Relations novembre-décembre 2018

Les rites au cœur du lien social

Bernard Ducharme

Andalucía, l’histoire à rebours – Gilles Bibeau

Voici un livre qui, au premier abord, déconcerte. On y trouve beaucoup d’histoire, mais ce n’est pas un livre d’histoire. Il se présente comme un récit de voyage, mais l’esprit du voyageur parcourt les siècles, il se met en scène feuilletant des archives, fréquentant des colloques : voilà un type de voyageur qu’on voit rarement dans la littérature. Mais voyageur il l’est certainement, car on le voit aussi déambuler à travers les rues, emprunter les transports, tâter de l’ambiance des villes, discuter avec les habitants des lieux, contempler les monuments et goûter la cuisine locale. Gilles Bibeau, anthropologue, est sensible au passé des lieux qu’il visite, il interroge la mémoire, les traces du passé dans le présent et les liens vivants qui nous unissent à lui par le désir : « Ce que nous appelons le passé n’est jamais qu’un grand théâtre d’ombres qui surgit à partir de quelques restes dont le sens n’est pas toujours clair » (p. 13).
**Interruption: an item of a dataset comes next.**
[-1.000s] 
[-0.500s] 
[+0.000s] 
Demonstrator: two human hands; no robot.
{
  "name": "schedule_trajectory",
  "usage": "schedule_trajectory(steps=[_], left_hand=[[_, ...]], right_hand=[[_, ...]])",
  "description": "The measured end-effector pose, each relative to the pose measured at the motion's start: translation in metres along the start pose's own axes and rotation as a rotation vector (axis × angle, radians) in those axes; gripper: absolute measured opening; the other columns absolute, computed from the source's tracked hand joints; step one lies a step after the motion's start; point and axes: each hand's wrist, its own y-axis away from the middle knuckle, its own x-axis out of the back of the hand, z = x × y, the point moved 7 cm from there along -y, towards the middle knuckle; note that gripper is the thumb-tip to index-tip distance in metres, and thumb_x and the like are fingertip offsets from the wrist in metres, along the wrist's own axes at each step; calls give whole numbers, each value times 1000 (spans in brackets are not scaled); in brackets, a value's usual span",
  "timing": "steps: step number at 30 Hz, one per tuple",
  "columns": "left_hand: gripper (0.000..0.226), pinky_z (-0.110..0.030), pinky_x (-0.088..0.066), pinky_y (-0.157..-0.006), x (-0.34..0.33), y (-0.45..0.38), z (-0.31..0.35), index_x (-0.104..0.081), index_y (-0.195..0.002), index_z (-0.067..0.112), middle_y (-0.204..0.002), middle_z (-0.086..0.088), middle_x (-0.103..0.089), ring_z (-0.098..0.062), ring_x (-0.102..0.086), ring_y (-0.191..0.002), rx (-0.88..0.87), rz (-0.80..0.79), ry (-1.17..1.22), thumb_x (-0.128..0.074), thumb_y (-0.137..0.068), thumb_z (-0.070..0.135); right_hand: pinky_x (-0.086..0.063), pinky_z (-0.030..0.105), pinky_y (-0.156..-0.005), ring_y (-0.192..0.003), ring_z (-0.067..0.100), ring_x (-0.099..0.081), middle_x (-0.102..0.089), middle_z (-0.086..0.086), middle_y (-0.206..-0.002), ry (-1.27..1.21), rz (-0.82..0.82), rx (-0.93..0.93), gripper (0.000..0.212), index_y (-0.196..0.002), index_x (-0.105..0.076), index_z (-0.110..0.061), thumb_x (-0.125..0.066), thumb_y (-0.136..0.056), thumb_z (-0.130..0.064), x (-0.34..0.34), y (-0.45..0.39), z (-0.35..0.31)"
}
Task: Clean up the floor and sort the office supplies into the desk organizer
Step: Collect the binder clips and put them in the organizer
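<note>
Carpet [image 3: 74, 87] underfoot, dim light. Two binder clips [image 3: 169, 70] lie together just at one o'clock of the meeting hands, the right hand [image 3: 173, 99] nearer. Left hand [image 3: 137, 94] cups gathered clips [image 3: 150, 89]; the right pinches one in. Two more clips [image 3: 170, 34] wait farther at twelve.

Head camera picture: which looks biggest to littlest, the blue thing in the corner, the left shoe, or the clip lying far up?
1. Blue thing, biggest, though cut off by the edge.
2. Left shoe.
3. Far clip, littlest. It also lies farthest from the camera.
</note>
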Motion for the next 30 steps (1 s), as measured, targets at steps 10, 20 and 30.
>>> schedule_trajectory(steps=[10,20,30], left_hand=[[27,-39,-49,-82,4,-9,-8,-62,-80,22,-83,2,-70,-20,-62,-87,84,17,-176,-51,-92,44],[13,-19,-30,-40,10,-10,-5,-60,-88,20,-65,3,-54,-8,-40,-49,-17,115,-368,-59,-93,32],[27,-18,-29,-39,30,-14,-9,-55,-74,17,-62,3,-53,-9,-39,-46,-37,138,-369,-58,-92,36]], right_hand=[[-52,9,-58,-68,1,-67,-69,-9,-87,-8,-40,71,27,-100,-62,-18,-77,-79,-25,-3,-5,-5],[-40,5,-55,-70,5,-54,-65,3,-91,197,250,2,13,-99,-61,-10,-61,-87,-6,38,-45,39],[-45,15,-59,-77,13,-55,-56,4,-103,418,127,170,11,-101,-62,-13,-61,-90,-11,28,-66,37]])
L’auteur nous offre ses réflexions en trois chapitres portant sur trois villes emblématiques de l’Andalousie : Cordoue, Séville et Grenade. Sa Cordoue rappelle bien sûr le thème de la cohabitation des trois religions – islam, judaïsme, christianisme – dans l’Espagne médiévale, mais sous sa plume, elle est d’abord une ville de philosophes. On y retrouve Sénèque, Maïmonide, Ibn Rushd et Ibn Khaldun. Bibeau s’intéresse aussi aux débats qui, au XXe siècle, ont fait rage chez les intellectuels espagnols sur la définition de l’« être espagnol » et de la place occupée par l’Al-Andalus (région d’Espagne correspondant plus ou moins à l’Andalousie actuelle, sous domination musulmane de 711 à 1492) dans l’identité espagnole.

Le chapitre sur Séville déplace les thèmes d’observation. Séville évoque la colonisation espagnole de l’Amérique, la catastrophe démographique qu’elle a provoquée chez les peuples autochtones, ainsi que les fastes et misères du Siècle d’or espagnol. À Séville, Bibeau réfléchit au sévère catholicisme tridentin des peintres et à la canaille des bas-fonds de Séville à travers les écrits de Lope de Vega et de Cervantès, deux versants d’une société gorgée de l’or des Amériques. Il s’interroge aussi longuement sur Christophe Colomb et les sentiments mystiques qui l’habitaient, sur les pauvres Espagnols floués par les promesses des colonisateurs. Il présente longuement Bartolomé de Las Casas, qui a voulu défendre les Indiens contre les abus des siens. La dénonciation virulente que Las Casas fit des mécanismes de la colonisation, récupérée par les puissances rivales de l’Espagne, s’est par la suite retrouvée au cœur de bien des polémiques sur l’identité nationale espagnole.

C’est à Grenade que Bibeau relie ses questionnements sur l’Al-Andalus à ceux sur l’Amérique. Dans cette ville, on peut non seulement visiter l’Alhambra, mais aussi l’Albaicín, quartier pauvre où les morisques vivaient après la reconquête de la ville par les chrétiens. Bibeau décrit le règne des Rois Catholiques – à la fin du XVe siècle et avec lesquels s’achève l’Al-Andalus à la reddition du dernier roi musulman, Boabdil, en 1492 – comme une dérive vers la « pureté de sang » et l’Inquisition. Le projet des Rois Catholiques, dit-il, fut de se défaire du « pluralisme ». D’où peut-être que les Espagnols aient vu la figure de l’ennemi dans des Indiens étrangers à leur religion. Sur ces questions, qui me sont familières, l’historien que je suis est tenté d’être tatillon, tout en étant par ailleurs en accord avec la vision de fond de Bibeau qui pourfend les idéologies fondées sur la pureté et leur caractère mortifère. Il m’est difficile de voir dans la politique des Rois Catholiques un projet d’unification absolutiste aussi nettement défini qu’il nous est présenté. C’est faire fi des luttes de pouvoir qui ont entraîné une partie de ces décisions, pas toujours insérées dans des plans à long terme. Mais je demeure impressionné de découvrir une aussi bonne connaissance de l’histoire espagnole, rarement abordée au Québec.

Avant d’être un livre d’histoire, c’est une invitation au voyage : voilà qui est réussi. On est pris de l’envie d’aller en Andalousie, le livre de Bibeau sous le bras.

 

Andalucía, l’histoire à rebours
Gilles Bibeau

Montréal, Mémoire d’encrier, 2017, 196 p.